This is my brain and my conversation within my brain, now
being recorded via telepaceiver -- a tiny mucous-textured device
lodged in the under section of my neural tissue two inches behind
my left nostril, designed to journal all of my thoughts as they
occur, from day to day, night to morning to night. So that
people, such as yourself, can have historical documentation of
everything that will become of me from this moment up until my
death.
Perhaps it is stupid of me to explain telepaceivers to you
as if you’ve never heard of them before. You probably have one
inside of yourself right now, don’t you? Or maybe not. Maybe
you are from the outer space and don’t know anything about
anything. Do you know anything about anything? Well, I guess I
should probably treat you like you don’t know anything about
anything. You know, just in case you are from the outer space.
Anyway, welcome to my consciousness, whoever you are, you
who are reading this thought-log right now. I am nervous to
think because of you, nervous to wander into an embarrassing
dream, think something dirty, vagina-curls, and my hand is
shaking and won’t stop as I drink my oil-sweat juice in a
landscape of raisins in the sun. But I will try to forget you
are here so my life will flow more naturally, my thoughts
sometimes fly by very quickly so I hope you can catch them okay,
stream of consciousness I guess they call it. I’m trying not to
think too chaotically, but thoughts as you know are hard to
control. Perhaps many somethings will make sense but other
somethings will not make any sense at all. I will try my best,
but I am not making any promises that everything will be
perfectly clear . . .
2.
I am licking the sweat of my palms, sitting on the bank of
Ocean City, the capitol of the new world. We call this new
world Atlantica and there is a slightly older water country
called Pacifica. And these are the new worlds, new as America
once was, as Europe once was, as the Fertile Crescent once was.
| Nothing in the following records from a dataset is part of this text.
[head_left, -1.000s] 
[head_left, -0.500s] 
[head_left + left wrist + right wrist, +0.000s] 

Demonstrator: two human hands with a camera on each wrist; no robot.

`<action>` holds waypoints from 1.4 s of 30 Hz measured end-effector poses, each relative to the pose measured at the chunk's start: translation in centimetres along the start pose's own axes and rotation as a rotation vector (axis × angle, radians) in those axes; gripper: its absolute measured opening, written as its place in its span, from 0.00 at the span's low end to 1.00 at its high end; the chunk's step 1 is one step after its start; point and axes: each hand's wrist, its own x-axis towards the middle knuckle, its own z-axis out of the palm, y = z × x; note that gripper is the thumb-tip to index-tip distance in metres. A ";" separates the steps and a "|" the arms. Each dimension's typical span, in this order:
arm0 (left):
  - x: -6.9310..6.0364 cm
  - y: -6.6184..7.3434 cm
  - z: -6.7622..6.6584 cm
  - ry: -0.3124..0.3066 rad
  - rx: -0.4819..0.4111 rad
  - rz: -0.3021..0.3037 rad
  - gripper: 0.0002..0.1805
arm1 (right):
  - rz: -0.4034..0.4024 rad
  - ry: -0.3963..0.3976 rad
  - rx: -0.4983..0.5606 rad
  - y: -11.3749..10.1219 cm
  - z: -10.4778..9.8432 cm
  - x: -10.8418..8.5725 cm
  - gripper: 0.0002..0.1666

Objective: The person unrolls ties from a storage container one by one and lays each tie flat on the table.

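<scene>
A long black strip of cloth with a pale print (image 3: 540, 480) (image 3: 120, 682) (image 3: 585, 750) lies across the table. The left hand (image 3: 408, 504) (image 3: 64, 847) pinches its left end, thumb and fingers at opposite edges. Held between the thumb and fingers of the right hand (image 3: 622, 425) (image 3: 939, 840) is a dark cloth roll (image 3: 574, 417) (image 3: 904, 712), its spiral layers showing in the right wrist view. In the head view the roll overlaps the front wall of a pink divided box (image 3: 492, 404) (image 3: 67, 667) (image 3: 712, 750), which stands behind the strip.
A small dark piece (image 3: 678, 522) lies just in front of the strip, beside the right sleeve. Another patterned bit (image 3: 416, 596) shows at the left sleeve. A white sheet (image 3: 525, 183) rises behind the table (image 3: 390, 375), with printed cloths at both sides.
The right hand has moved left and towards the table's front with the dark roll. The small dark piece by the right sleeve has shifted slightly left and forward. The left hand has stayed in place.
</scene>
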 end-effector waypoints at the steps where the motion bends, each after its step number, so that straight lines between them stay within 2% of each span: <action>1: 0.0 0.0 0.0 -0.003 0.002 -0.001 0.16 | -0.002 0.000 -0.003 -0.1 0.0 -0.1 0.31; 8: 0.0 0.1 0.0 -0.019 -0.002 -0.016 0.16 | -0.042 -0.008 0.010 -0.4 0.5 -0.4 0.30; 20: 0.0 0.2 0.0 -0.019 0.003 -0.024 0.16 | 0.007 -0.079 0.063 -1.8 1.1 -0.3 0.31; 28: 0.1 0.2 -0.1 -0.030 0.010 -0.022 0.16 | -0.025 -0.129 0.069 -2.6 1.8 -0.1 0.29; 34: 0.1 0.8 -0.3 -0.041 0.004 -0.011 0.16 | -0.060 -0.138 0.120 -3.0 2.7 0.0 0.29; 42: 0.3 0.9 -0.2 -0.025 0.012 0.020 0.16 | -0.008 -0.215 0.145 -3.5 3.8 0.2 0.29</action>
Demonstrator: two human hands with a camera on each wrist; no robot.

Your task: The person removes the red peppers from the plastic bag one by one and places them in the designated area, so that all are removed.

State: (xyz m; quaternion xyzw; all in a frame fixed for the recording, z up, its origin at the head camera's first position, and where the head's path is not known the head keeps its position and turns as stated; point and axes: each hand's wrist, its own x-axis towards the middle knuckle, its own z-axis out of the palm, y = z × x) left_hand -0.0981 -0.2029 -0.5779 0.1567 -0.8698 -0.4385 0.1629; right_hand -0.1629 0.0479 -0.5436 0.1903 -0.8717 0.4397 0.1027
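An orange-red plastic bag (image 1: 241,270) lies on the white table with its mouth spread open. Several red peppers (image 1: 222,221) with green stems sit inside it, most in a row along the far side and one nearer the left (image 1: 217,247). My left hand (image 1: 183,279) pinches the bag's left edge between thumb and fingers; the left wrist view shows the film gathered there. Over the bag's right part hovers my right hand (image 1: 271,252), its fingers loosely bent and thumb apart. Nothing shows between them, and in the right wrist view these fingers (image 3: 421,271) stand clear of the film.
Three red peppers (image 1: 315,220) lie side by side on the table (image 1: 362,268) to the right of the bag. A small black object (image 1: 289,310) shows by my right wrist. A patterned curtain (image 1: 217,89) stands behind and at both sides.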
The cities are like small settlements, houses and streets on top
of the ocean waves and water. It is something that we had to do,
with the land-cities stacked so up-up-up, and everyone in the
world gasping for their own space. It wasn’t surprising when we
decided to move onto the ocean top. Space is endless, wide-open,
on this side of the world.
A man walks from the sidewalk into the ocean, he is gray and
has a badge under a breast. He steps onto the waves like they
are flexi-plastic, and walks across the water to the suburbs in
the distance. He is talented at jumping over the waves, keeping
them from knocking him down, foam-patterns creeping around him,
splashing against legs like rock-islands.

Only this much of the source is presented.